Like Mbeki, South African Foreign Minister Naledi Pandor, in an interview, begged the Nigerian government to come and help them get rid of our criminals in their country. Shame! If she has evidence that these guys are criminals who are using hard drugs to lead astray their people, all Minister Pandor needs do is to activate the law against them and jail them if found guilty. Begging Nigeria to come get them out of South Africa is an admission of the failure of the country’s criminal justice system.

The United States and the United Kingdom will never ask Nigeria to come and get out its few bad eggs in their system. What these two nations have kept doing is using the law to rein them in. Many of them are in jails in prisons across these nations. Not once have they sought Nigerians help in dealing with the few bad guys.

Only some weeks back, the United States released a list of 77 Nigerians who are involved in scams. Before then, it arrested a popular Nigerian youth known as Invictus Obi over a number of scams and he is being detained while investigations are going on. Many of the indicted 77 have been nabbed in the U.S. and some have been picked up in Nigeria with the assistance of the Economic and Financial Crimes Commission (EFCC). They should have been extradited to the U.S. to face the music.

So, it is childish for Pandor to ask Nigeria to come and get the criminals out when it should have used South African laws against them. And if there are accomplices in Nigeria, our law enforcement agents can help fish them out and send to South Africa to face the law, if need be. That is what the United States has done. South Africa should take a cue.

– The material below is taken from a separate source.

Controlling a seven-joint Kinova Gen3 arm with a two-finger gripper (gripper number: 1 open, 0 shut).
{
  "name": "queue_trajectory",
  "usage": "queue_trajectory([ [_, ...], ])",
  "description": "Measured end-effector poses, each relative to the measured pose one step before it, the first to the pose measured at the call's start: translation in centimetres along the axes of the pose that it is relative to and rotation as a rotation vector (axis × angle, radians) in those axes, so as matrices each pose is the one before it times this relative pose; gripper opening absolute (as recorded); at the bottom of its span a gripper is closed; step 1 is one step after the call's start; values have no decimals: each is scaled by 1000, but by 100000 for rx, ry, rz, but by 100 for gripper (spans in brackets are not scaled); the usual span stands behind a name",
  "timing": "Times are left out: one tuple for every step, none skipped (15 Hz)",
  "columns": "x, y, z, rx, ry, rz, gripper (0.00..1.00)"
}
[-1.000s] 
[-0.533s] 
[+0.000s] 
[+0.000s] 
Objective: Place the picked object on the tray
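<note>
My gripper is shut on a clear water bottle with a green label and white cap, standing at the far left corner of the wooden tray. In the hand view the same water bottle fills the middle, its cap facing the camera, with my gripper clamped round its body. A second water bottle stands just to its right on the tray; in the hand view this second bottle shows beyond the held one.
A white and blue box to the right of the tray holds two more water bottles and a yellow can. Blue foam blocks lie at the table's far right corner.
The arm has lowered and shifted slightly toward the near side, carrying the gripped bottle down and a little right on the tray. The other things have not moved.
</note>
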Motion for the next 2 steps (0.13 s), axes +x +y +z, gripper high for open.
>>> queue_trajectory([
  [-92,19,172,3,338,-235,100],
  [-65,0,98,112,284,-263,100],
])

For Zuma, he said it was a shame that a few South Africans are calling fellow Africans foreigners. He also traced the assistance countries, including Nigeria, gave South Africa under the Apartheid regime.

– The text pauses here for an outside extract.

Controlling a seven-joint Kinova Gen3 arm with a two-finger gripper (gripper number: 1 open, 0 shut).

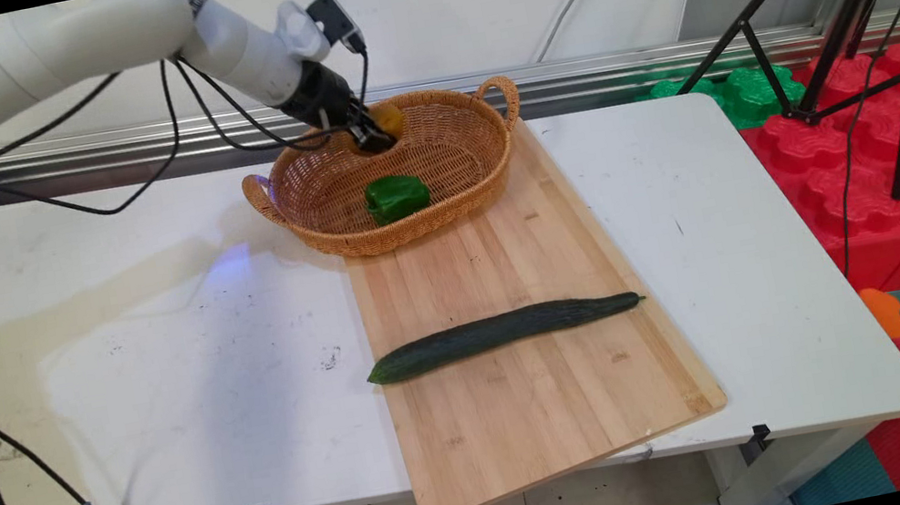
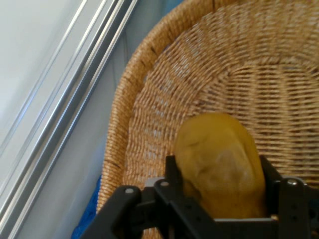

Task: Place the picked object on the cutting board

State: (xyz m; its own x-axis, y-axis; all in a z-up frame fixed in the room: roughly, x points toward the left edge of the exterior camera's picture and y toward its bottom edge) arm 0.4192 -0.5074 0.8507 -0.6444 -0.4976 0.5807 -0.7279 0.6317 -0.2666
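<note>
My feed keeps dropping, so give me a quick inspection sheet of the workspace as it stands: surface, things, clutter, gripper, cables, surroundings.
Surface: white table, scuffed, with a wooden cutting board overhanging its near edge.
Things: wicker basket on the board's far end, holding a green pepper and a yellow pepper; cucumber lying across the board.
Clutter: nothing seen.
Gripper: gripper inside the basket at its far wall, fingers on either side of the yellow pepper, touching it.
Cables: black cables hang from the arm; more run down past the table's left edge.
Surroundings: black tripod and red and green foam blocks to the right; wall behind.
</note>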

Though not a fan of ex-President Olusegun Obasanjo, his position on black-on-black violence makes me admire him. I chanced on a video, which makes his position clear. The video was of an interview he granted while Zuma was in power and anti-foreigner violence broke out. Very instructive in what he said is the fact that South Africa is a leader and a model on the continent and naturally will attract people from other countries. He added that if South Africa was unwilling to play this role of accommodating other Africans, then it should not be regarded as a leader or a model.

I must allude to a fact elucidated by ace South African comedian and author Trevor Noah. After the violence broke out, Noah said over 80 per cent of South African wealth is in the hands of the white. The rest is shared between the black and the coloured elites. The per cent in the hands of foreigners, including Nigerians, is less than one per cent. Why the hate, you may wonder.

On a lighter note, a South African girl says their men are jealous of Nigerians because they have snatched all the fine babes in the cities. She accuses their guys of being lazy and unable to take good care of them. “Leave our Nigerian men alone,” she pleads. But the men accuse Nigerians of taking less money to take their jobs and corrupting their girls and youth with drugs.

My final take: South Africa has had a troubled past. Many of its young population are still troubled and need to be redeemed. The laws are there to deal with criminals; South Africa should activate them instead of allowing mobs to combine the roles of prosecutors and judges.